EXERCISE GOAL:
Count how many lines of the data include the string "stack", then say that number and stop.
(Beginning of RECORDED INFORMATION)
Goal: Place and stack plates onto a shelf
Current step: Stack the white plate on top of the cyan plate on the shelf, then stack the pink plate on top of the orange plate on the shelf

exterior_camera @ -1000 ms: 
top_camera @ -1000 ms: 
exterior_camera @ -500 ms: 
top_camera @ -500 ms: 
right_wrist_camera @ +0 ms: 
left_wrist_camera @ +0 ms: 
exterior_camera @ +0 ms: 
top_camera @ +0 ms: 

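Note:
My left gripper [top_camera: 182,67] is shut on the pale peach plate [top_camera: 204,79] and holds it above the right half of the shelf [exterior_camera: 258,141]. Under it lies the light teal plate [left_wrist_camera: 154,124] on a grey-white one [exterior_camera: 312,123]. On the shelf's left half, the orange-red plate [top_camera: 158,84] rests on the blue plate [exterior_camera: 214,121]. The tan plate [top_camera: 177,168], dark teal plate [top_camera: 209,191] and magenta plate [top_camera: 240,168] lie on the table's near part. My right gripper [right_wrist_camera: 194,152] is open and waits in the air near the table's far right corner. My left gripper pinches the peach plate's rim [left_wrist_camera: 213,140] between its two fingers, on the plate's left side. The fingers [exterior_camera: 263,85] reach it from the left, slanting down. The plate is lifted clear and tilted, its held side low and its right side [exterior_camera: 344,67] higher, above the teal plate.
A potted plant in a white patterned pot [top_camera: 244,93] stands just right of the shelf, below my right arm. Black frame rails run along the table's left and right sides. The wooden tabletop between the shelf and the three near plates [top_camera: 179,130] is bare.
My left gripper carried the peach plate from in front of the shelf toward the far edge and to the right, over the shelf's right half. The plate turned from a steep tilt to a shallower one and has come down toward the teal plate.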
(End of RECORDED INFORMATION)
PROBLEM SOLUTION:
2